After our doctor's appointment this week, where we were told that Tate, at 35 1/2 weeks, weighs about 6 pounds 10 ounces, and that (without giving too much detail here) my body is already starting the whole labor process, we are thinking he's going to make an early exit.  And he's going to be freaking huge.  To quote my sister, "he's running out of womb!"  Thanks a lot, Miles!  Things can change quickly, or take forever to progress during pregnancy, so who knows what this little guy will end up doing?!  Needless to say, Miles and I decided it's fine time we get in gear and start doing all of the last minute shopping and prepping for baby.  As anxious and, well, let's be honest, PSYCHOTIC as I can be about stuff, I've really been okay for the most part throughout all of this chaos.  This week I've come to realize that has only been because I was just ignoring everything and delaying the inevitable!  Since our appointment, we've been shopping for last minute items and I've put Miles to work getting some of this baby stuff set up in our temporary home!  It's all become very real very quickly this week, and I may be starting to freak out JUST a bit. :)  Not having the ability to set up a nursery as you buy things and as you receive gifts, and to truly get a sense of everything that you have is quite stressful to say the least.  Being homeless is for the birds.

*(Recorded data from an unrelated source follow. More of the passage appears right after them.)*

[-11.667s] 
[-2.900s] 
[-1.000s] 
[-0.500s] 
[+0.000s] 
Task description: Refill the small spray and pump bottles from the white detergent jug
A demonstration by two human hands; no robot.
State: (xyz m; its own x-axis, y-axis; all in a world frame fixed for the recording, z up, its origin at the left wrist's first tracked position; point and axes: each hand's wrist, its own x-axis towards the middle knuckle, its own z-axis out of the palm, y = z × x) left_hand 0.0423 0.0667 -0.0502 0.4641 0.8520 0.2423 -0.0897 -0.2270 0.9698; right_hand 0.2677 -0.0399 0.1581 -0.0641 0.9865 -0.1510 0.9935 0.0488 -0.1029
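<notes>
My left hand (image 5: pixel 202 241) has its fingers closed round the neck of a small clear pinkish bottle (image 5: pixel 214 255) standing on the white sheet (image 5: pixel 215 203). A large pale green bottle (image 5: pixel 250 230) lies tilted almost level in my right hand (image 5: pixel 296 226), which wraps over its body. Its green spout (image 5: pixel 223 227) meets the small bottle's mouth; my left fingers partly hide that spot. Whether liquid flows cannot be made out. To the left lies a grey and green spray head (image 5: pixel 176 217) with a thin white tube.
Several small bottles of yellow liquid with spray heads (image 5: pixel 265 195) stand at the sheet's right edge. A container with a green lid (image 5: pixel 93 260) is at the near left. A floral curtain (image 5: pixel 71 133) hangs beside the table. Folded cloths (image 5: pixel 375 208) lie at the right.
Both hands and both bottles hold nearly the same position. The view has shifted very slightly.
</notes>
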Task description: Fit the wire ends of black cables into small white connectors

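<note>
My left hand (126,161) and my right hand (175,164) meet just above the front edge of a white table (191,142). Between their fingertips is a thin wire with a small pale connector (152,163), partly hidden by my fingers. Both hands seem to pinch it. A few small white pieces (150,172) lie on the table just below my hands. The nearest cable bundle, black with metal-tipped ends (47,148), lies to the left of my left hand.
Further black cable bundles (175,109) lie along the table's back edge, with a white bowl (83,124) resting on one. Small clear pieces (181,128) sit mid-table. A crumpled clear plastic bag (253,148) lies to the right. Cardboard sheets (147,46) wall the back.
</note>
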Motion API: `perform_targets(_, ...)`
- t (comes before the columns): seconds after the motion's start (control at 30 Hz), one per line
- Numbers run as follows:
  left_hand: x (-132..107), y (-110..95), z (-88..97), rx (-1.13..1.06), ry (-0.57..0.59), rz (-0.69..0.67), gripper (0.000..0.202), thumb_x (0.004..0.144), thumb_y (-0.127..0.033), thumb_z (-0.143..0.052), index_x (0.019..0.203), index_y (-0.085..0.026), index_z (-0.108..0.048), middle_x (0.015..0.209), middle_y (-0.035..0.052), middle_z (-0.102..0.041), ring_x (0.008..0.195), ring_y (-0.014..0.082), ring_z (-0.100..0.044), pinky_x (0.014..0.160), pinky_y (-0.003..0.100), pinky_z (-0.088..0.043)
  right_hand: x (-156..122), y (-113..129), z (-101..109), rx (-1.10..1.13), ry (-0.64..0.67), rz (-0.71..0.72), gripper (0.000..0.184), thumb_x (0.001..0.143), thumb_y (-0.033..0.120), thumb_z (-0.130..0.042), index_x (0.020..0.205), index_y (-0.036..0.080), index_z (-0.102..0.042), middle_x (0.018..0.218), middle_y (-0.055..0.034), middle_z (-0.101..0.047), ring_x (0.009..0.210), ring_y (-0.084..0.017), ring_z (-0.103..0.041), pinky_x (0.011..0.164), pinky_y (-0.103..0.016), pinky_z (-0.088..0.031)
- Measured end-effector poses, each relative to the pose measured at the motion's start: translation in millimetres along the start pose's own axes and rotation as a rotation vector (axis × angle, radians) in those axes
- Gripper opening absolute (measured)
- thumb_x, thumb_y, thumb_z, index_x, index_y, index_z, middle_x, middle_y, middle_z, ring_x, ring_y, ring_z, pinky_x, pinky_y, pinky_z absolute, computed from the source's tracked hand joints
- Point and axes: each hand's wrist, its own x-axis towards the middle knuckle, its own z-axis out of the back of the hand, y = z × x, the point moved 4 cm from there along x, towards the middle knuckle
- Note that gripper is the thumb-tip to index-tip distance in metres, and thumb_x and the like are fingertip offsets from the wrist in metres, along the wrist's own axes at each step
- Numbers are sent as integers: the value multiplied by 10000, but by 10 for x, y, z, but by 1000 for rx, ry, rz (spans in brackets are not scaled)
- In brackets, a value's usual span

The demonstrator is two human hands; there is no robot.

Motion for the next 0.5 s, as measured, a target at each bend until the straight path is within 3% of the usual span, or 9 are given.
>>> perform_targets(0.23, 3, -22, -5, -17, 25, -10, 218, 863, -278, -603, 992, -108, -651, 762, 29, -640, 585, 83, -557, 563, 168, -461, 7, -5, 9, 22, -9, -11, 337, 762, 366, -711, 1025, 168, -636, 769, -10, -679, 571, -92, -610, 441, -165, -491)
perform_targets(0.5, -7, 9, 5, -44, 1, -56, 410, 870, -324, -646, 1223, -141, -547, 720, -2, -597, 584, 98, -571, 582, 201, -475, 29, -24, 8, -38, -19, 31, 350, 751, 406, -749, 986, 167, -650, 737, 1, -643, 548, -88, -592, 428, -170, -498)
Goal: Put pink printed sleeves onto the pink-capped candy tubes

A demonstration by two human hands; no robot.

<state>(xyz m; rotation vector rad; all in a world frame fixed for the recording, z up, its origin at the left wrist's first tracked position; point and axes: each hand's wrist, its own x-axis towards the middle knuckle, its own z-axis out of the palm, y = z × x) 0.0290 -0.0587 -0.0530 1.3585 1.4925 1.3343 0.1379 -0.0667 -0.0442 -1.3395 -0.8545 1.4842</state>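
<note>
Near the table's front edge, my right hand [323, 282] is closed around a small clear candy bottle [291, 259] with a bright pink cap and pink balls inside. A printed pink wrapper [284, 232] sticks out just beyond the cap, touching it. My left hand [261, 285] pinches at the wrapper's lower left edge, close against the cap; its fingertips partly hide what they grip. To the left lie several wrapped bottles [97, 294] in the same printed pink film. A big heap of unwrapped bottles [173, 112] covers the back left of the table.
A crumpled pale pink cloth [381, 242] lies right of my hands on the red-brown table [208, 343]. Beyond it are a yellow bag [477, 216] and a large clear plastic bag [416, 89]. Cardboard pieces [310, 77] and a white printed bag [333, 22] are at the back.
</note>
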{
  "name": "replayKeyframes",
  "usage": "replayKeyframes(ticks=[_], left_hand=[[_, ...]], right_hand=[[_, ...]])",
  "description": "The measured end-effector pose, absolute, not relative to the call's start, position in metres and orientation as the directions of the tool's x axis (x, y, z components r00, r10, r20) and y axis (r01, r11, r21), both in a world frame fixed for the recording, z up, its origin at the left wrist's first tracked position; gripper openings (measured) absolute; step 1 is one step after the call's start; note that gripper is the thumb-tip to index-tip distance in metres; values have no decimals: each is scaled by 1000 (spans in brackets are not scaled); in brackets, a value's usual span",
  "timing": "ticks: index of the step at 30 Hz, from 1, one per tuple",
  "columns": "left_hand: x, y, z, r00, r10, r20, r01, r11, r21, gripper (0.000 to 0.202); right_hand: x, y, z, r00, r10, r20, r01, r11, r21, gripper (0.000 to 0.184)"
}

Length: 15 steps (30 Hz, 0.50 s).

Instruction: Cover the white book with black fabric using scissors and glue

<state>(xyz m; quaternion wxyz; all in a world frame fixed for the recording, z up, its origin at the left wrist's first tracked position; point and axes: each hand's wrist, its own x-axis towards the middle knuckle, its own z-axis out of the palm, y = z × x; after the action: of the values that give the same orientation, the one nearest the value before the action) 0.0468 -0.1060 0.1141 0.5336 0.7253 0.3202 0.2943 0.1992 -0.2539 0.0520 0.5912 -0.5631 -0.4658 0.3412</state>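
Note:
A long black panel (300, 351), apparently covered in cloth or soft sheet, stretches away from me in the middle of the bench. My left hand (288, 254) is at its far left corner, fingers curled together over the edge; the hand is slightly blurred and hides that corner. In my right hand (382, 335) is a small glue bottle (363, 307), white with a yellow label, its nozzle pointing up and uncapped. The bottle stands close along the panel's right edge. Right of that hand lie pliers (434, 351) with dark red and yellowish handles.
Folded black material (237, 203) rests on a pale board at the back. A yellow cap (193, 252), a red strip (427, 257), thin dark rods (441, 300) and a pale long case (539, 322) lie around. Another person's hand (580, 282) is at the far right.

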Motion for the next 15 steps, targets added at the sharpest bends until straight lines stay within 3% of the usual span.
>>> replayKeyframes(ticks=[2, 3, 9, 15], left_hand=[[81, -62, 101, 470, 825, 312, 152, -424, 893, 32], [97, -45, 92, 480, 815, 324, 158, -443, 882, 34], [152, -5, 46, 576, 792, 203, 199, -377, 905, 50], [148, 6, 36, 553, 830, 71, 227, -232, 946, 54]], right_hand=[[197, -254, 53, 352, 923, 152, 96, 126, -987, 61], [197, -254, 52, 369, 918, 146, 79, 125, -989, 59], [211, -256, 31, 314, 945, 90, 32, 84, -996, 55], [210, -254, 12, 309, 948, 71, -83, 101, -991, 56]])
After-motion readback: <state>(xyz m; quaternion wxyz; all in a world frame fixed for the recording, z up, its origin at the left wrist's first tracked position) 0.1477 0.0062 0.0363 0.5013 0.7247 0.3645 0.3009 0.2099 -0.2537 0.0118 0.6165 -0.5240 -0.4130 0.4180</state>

Hambone is still confused about what's going on in his life, and I feel so sorry for him because it's only about to get worse!  Judge all you want, but he's my first baby, and that dog has gotten me through years of despair dealing with infertility, so it just kills me when he's sad!  He's totally spoiled, don't get me wrong, but I can't help but feel incredibly bad for him.  Miles doesn't get it.  Just last night he told me "that dog is spoiled rotten and he's perfectly fine!"  I just hope he can adjust easily as soon as we get into the new house with a new baby.  He's going to be a great big brother!

As I read back over this post, I see that it's pretty much all over the place.  But basically that's my life right now, so if you're reading this, welcome to my world! :)

Thank you all for your continued prayers and support for our family and Baby Tate.  He'll be here before we know it and life will never be the same.  I can't wait!